Well, I knew Naburn Lock. It was only a mile or so south of Thorpe-on-Ouse – a popular spot with picnickers. The village of Naburn was picturesque, and there was a tea place at the lock. People would sit by it and watch the boats go through, marvelling at the pleasure cruisers of the York swells, and hoping one of them would collide with the lock gates, or somehow come a cropper.
The shell carters were now returning, having cleared the wagon. Tate, standing by the side of the Baldwin, had satisfied himself as to the soundness of the wheels. He said, ‘Naburn Lock, that’s right. Let’s have the lamp, and I’ll show you why.’
Tinsley handed him the light, and Tate walked over to the little ditch traversed by the track. The lamp showed a quantity of smashed and rotten wood in the black water. ‘A gate,’ said Tate. ‘A gate in the water – that’s what a lock is, so … Naburn Lock. My mother would take me there. We’d have ices at Martindale’s, and I’d watch the operation of the lock gates.’
That
was the name of the tea rooms, and it was operated by a little old woman with a sweet face but a hunched back. She had some young assistants – generally one or two lasses who were real lookers – but I recalled that old Ma Martindale looked so frail, yet so anxious to please her customers, that you felt sorry for her rather than the opposite when the place was full.
Tate was climbing back up, and I was readying to pull the reversing lever (we would be returning to Burton Dump backwards), when I happened to glance over to Oliver Butler, who was standing by the wagon, eyeing the plank nailed to the tree, his brothers either side of him. All three looked mortified.
One – Roy, as far as I could make out in the gloom – was saying, ‘What’s going
off
, our kid? What’s to
do
?’ and both were looking to their brother in search of an answer to something. Oliver Butler seemed about to speak – to address some remark to Leo Tate, as it seemed to me – before deciding at the last moment to keep silence.
Was it the naming of the halt that had bothered him?
‘Know Naburn Lock, do you?’ I called out, and the three Butlers turned to me as one man, while making no remark. ‘It’s a pretty spot.’

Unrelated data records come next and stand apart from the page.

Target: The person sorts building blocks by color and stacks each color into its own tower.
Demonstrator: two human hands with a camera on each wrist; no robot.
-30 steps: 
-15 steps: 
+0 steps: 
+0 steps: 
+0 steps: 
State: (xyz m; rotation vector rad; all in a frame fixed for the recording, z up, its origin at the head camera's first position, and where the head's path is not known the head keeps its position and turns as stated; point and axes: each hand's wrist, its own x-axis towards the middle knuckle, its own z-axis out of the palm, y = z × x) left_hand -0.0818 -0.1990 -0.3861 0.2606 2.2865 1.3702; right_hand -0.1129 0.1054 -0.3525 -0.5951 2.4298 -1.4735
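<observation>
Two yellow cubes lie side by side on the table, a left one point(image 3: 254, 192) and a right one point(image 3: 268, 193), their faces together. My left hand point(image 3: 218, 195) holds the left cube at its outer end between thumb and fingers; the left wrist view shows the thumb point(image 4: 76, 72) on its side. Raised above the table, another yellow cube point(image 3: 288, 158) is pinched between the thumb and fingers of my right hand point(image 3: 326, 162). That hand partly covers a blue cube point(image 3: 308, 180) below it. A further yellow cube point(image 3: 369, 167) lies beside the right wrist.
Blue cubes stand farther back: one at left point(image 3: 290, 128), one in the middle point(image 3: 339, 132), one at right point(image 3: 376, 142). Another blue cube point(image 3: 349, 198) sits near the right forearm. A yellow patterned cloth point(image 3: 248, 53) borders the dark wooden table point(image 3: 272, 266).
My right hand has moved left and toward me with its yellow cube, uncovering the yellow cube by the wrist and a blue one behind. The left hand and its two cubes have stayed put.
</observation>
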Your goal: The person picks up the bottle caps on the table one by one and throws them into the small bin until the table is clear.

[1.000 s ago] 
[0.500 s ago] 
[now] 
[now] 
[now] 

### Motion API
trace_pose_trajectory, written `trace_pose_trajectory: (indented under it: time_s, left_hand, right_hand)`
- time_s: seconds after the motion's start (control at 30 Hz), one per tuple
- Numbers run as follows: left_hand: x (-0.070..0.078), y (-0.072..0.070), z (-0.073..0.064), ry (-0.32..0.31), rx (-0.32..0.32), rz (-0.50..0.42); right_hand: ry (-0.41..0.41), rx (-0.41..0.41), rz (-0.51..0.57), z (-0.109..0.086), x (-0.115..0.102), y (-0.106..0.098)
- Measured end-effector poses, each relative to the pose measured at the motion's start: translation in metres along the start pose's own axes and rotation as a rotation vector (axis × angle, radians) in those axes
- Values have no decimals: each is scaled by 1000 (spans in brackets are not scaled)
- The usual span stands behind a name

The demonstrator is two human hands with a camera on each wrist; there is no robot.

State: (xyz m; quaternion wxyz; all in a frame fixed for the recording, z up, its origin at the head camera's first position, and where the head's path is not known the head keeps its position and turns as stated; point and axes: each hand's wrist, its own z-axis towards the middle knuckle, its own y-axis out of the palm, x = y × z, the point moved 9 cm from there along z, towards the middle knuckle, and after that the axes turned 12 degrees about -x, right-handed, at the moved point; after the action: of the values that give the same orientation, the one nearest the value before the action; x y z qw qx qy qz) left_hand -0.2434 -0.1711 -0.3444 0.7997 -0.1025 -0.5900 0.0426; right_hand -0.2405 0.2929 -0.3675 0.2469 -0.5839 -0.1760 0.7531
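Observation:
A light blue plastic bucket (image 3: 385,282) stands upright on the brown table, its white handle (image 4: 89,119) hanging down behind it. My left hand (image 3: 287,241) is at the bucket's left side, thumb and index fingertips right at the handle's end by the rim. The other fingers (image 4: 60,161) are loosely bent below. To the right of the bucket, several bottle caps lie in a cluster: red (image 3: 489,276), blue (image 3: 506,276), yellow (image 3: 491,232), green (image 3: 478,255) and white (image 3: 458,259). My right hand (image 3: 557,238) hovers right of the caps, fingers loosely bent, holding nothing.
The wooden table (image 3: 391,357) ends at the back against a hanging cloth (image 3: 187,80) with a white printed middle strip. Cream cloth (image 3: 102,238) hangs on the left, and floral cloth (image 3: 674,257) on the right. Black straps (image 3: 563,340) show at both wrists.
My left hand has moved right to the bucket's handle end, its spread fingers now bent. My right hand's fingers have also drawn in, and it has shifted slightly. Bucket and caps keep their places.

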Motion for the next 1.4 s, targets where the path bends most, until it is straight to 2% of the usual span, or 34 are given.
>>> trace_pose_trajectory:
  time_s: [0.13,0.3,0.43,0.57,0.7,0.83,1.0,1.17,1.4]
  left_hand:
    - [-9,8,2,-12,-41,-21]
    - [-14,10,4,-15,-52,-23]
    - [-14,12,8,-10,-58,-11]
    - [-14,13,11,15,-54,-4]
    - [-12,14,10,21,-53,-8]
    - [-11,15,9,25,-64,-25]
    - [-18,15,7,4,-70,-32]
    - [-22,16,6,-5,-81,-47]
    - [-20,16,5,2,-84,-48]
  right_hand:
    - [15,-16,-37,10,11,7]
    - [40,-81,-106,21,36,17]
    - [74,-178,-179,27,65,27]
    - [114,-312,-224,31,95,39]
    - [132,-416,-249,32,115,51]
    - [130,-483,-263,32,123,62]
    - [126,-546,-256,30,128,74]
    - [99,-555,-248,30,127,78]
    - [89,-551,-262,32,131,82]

Of course, every railwayman in York knew the
village
of Naburn because the London line was carried over the river Ouse by a swing bridge just a little way outside it. ‘Decent pub in Naburn,’ I called out (for I seemed to be able to hold the three of them in suspension just by speaking of Naburn), ‘… The Horseshoe. It had a dining room and a dram shop but …’
Shells came flying, landing either side of us, as if telling me to get on with it. Everyone climbed up; I gave a tug on the regulator and we began rolling back towards Burton Dump. I had been about to say that for all its good points, the jakes at The Horseshoe was at the bottom of the garden, which was a bugger when it rained. I’d sometimes bike along the river for a pint there when the children were in bed, and I’d hear the roaring of the weir – which was next to the Lock – from half a mile away.
On the rattling wagon, Dawson sat smoking again, while the twins stood, exchanging whispers. Roy was nodding at something Andy was saying, at the same time fishing about in his pockets, perhaps looking for his own fags. Oliver Butler
was at his post on the coupling gear, and since we were rolling backwards, he was now at the front, like the figurehead on a ship. Even though I could only see his back, I somehow knew he was thinking hard. Leo Tate, cause of all this disturbance in the Butlers, was now climbing over the coal bunker, and down onto the wagon. He stood in the centre of it, perfectly balanced and looking to left and right. He’d long since forgotten about Naburn and its lock, and was on the look-out for … what? Some new problem to solve. Something out there in the ruined trees he could set to rights. We came out of the trees, and rolled past Old Station – I only saw it because I was on the look-out
for
it – and then I knew where to look for Holgate Villa. It still stood. Then came the New Station, followed by the different rumble of the girder bridge over the Ancre. What had been an ascent was now a tricky descent, and I knocked off the regulator, so that we coasted down towards Aveluy Wood, rattling and clanking in the sudden silence. There hadn’t been a shell for five minutes and we’d shortly be back at base, but I didn’t care for the way that Tate was prowling on the wagon, looking to left and right.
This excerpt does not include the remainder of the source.